Sure, he looks up the numbers Ramon’s been seeing, 11:11, but then runs into them on the way to meet his regular call girl. His midlife crisis is real and, assuming Duc’s publisher wants the book where Greg looks young in the photo, his opinions should be allowed to evolve. Still, Greg shouldn’t be so quick to renounce empathy. His situation’s sympathetic, but his infidelity isn’t. Duc’s made every effort to reach out and he can’t be bothered to reply to an e-mail. Now Duc’s career is dependent on Greg’s and there’s nothing he can do about it. His publisher won’t let him break in on his own.
Also facing a choice between fear and empathy is Ramon’s therapist, Farid. While supportive of his son, Navid’s (Marwan Salama) gender fluidity [I’m not sure whether “he” is the right pronoun – Navid’s mother (Necar Zadagen) continues to use “he” but Navid hasn’t mentioned a preference], he doesn’t want Navid to wear women’s clothes outside. He isn’t entirely comfortable with his wife wearing a hijab. He’s not comfortable with his name, giving patients the option to call him Fred. He’s worried his family will be targeted, and tries to take every precaution, even if that means suppressing who they are in public. Fear and empathy are both at play in Farid’s life, and instead of a happy medium he’s not allowed to have much peace of mind.

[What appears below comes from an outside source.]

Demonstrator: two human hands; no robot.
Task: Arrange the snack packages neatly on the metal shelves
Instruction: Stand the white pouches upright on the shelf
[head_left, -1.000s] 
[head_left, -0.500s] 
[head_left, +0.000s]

Other thoughts on “It’s Coming!”:
Sosie Bacon as Kristen Bayer-Boatwright and Jerrika Hinton as Ashley Collins (Photo By: Ali Paige Goldstein/HBO)

  • Last episode, when Ramon told his dad that the shadows followed him, I thought he meant from a child’s perspective, of explaining how shadows work, but this week Ramon brings it up again. He knows he’s seeing things and he knows the shadows followed him, and that confidence is one of the reasons Ramon is the best (that and the way he firmly, but gently, tells his mom to back-off pushing meds).
  • There’s still a sense that Ashley and Duc are in cahoots (though Ramon’s the one not getting in touch with them) but they aren’t imagining Ramon is their mother’s favorite. One of the reasons she’s worried about him is that she thinks he’s spending too much time in front of screens, but really he’s the one not attached to his phone.
  • The Planned Parenthood scene is political but takes a different approach of looking at the assumption that every woman who goes there means to have an abortion.
  • Kristen is a teenager, but having been raised in a ‘woke’ household, I don’t understand how she can overlook how upsetting (and different) the experience of being arrested is for her sister. Maybe she can treat it like a joke during the arrest but, afterwards, she should be aware something’s wrong. It’s the difference between thinking the cop is innocently asking Ashley about the brand of her purse and Ashley knowing right away that she thinks it’s stolen. The cop isn’t asking casually. She’s using her police authority to demand an answer.
  • For those unfamiliar with porous mind, it’s specifically a mental connection between a therapist and their patient.
  • While surprised, I’m glad Ashley and her husband have already worked things out, after she brought a model to her dad’s birthday party.
  • Reading text messages on TV usually means getting off the couch or hoping it wasn’t important. Here and Now goes a more Sherlock route and also highlights the text, so you don’t have that problem where the white subtitles sometimes blend in with the background.
  • Ramon’s hallucinations are bringing in a lot of men but, so far, there have been no female sightings of 11:11.
  • Since Farid had his wife translate his mother’s phrase early, I thought “It’s Coming” would make more headway, figuring out what’s coming. As far as I can tell, it has not.

Here and Now airs Sundays at 9 PM EST on HBO.